What you have to do: Count the lines in the records beneath this task that contain the string "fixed", then give the count by itself.

%%

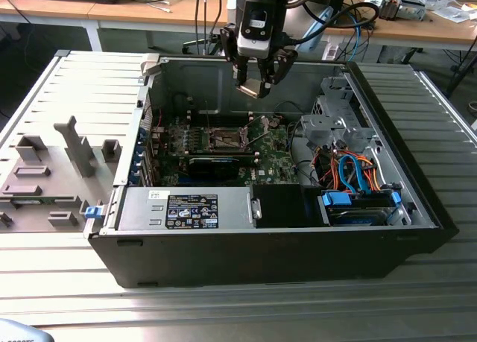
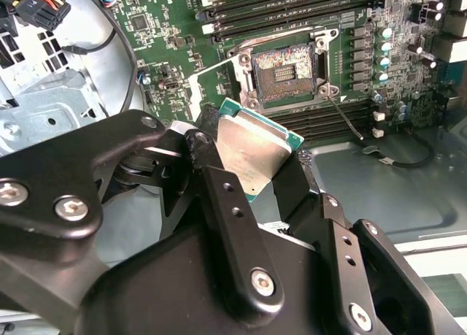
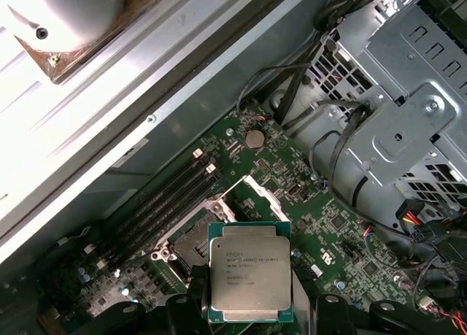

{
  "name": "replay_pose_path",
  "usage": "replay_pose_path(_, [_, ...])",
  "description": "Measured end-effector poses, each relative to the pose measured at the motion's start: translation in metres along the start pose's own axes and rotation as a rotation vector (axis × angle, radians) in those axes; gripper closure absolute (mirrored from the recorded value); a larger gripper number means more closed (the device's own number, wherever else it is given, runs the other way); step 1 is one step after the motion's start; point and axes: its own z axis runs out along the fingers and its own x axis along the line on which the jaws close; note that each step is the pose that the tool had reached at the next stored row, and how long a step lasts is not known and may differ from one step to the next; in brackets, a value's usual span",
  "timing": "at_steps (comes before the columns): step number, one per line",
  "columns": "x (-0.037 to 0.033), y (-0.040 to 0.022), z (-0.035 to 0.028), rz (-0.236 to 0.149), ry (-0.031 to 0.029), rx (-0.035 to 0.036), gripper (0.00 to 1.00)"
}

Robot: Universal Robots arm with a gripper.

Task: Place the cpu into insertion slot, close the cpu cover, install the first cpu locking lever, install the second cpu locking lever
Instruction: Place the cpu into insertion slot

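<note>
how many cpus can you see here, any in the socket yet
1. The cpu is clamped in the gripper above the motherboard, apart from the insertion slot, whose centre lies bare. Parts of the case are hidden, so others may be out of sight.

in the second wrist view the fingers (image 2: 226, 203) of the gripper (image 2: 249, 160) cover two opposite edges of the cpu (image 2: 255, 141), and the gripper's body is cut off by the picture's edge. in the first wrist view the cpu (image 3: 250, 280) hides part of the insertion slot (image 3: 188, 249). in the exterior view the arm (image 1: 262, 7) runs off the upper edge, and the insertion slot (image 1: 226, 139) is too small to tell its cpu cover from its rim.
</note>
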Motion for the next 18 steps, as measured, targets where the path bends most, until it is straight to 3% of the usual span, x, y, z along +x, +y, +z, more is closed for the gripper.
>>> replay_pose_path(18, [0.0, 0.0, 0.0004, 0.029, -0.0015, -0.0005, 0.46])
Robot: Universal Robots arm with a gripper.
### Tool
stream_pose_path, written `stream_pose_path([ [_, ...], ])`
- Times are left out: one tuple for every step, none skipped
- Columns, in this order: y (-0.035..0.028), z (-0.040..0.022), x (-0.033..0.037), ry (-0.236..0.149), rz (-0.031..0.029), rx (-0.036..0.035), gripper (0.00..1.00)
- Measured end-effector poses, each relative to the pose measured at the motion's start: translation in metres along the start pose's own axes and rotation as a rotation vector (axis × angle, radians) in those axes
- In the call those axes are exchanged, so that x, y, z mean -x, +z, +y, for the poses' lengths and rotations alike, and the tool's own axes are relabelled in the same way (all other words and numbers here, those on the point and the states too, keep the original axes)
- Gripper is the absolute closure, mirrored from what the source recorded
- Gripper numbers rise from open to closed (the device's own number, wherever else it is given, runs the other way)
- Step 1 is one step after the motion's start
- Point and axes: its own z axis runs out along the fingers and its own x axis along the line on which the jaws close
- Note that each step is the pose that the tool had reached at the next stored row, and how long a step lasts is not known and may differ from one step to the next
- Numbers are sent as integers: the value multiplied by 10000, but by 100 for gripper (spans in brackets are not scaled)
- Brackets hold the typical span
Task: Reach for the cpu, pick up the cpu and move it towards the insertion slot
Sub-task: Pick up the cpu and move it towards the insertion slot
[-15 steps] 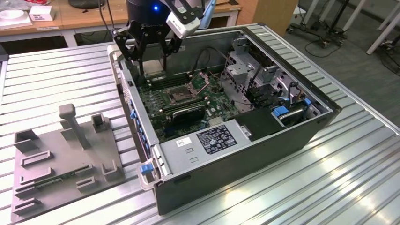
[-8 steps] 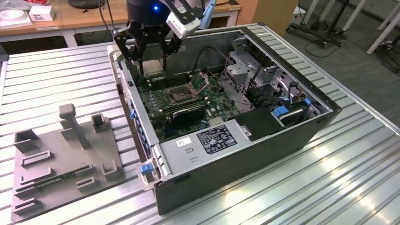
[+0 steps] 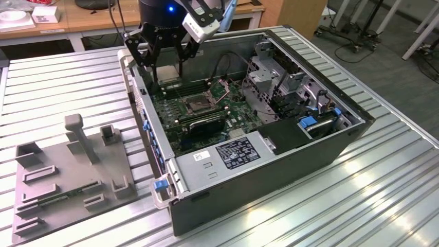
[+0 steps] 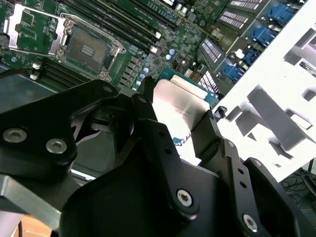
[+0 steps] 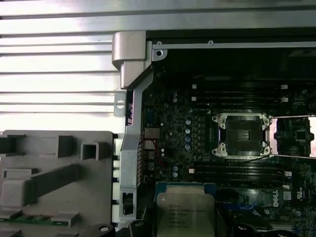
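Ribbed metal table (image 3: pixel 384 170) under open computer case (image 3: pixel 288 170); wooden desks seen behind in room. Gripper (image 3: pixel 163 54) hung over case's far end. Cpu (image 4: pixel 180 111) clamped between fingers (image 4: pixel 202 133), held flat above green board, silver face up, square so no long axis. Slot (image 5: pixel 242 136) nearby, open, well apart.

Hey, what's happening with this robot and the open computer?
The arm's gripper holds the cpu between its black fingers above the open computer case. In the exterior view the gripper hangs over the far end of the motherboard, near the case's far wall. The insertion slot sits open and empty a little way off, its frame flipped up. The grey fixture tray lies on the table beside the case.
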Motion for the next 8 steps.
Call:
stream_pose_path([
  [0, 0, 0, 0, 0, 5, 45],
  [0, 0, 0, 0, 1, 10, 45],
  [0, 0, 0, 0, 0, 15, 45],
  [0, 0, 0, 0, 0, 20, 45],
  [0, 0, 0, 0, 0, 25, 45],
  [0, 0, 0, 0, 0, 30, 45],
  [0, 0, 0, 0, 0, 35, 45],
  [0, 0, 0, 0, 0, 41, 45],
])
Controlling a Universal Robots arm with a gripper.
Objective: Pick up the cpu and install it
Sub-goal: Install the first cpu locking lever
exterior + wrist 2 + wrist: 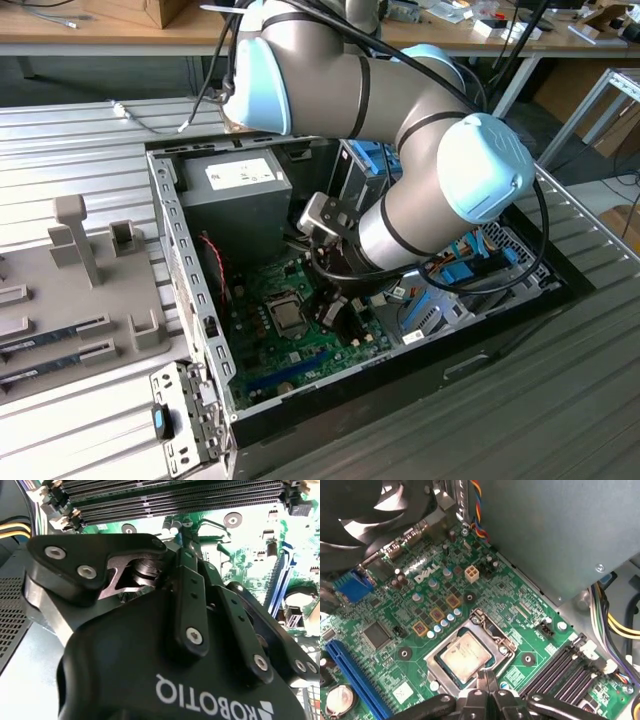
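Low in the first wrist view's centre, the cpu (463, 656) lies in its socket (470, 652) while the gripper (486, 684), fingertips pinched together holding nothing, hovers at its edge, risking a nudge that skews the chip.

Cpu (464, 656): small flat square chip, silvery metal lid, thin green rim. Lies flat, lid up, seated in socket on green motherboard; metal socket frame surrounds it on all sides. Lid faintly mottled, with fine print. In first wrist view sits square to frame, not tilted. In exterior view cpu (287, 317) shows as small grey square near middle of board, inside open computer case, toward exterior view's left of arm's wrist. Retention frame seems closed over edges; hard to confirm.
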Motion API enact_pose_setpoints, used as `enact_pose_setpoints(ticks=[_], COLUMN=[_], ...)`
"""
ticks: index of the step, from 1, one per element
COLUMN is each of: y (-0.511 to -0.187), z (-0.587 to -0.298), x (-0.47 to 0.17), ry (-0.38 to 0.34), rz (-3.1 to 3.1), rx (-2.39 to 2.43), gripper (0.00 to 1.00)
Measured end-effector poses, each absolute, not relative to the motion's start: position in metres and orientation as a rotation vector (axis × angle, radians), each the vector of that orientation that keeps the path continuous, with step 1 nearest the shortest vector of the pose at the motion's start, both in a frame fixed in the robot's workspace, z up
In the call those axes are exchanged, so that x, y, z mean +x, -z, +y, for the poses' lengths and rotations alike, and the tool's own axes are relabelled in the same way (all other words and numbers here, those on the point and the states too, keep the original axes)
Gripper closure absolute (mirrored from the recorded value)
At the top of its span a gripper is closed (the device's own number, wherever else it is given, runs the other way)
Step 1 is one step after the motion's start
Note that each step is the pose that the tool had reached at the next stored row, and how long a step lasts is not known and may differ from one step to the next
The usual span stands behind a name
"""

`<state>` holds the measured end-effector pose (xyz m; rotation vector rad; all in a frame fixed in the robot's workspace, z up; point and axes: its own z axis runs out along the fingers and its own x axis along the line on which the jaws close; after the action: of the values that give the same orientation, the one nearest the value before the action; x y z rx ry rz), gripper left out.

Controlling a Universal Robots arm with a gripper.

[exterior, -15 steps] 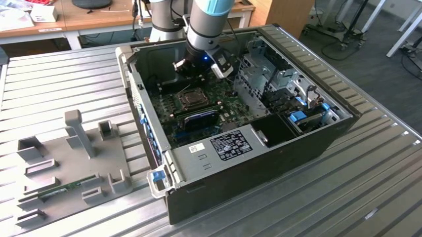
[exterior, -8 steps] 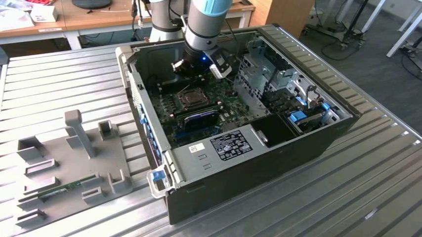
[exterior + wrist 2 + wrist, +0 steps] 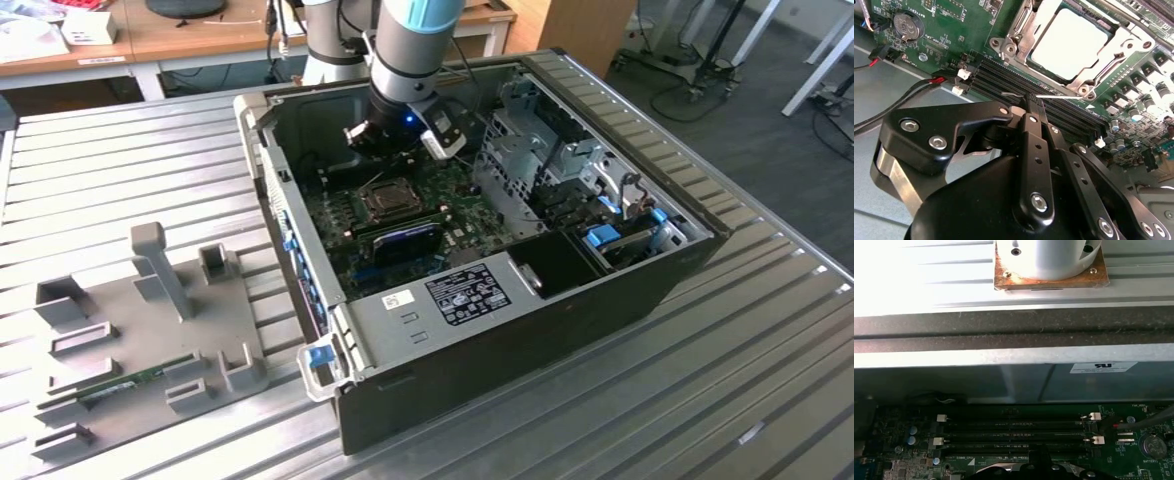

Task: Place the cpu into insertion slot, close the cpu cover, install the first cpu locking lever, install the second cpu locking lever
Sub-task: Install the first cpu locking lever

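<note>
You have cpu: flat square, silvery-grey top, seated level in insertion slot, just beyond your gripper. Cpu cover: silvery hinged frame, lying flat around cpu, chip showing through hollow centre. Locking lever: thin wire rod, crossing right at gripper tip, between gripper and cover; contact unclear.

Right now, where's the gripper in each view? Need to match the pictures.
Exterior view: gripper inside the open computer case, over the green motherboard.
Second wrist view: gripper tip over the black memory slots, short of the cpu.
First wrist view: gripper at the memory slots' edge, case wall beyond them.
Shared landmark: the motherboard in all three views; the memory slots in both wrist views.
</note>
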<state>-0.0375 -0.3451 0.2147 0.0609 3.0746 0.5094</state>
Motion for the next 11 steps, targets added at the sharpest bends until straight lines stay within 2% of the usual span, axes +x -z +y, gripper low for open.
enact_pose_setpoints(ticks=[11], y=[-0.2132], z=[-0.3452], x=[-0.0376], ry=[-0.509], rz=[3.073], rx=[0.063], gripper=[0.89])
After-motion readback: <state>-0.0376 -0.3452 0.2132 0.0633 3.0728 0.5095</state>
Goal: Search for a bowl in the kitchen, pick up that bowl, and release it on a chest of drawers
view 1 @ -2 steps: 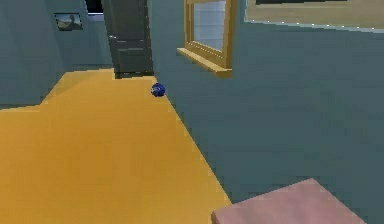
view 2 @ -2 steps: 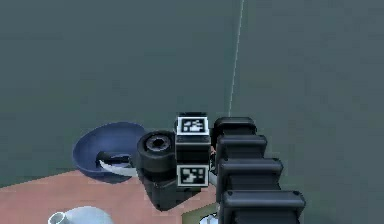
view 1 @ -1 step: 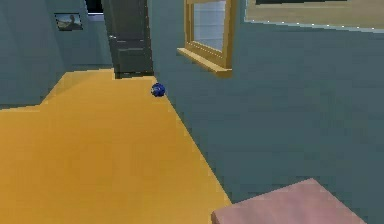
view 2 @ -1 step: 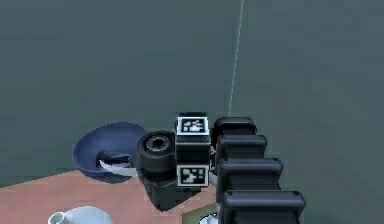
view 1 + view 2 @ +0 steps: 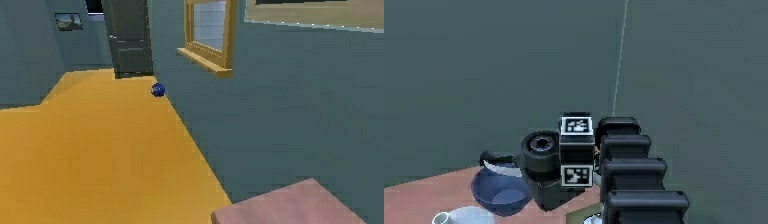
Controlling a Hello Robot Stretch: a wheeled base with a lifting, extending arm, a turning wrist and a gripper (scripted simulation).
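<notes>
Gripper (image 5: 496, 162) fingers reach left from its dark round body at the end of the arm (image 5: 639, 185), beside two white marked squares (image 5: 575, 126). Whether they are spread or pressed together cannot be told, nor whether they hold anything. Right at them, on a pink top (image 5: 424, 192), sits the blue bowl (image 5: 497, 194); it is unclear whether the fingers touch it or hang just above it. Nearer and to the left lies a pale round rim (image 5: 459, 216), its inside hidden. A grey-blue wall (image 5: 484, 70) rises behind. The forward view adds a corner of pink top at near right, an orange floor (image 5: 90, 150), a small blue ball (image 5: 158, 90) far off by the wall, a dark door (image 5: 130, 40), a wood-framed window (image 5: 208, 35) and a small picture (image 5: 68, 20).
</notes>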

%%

Response below: 2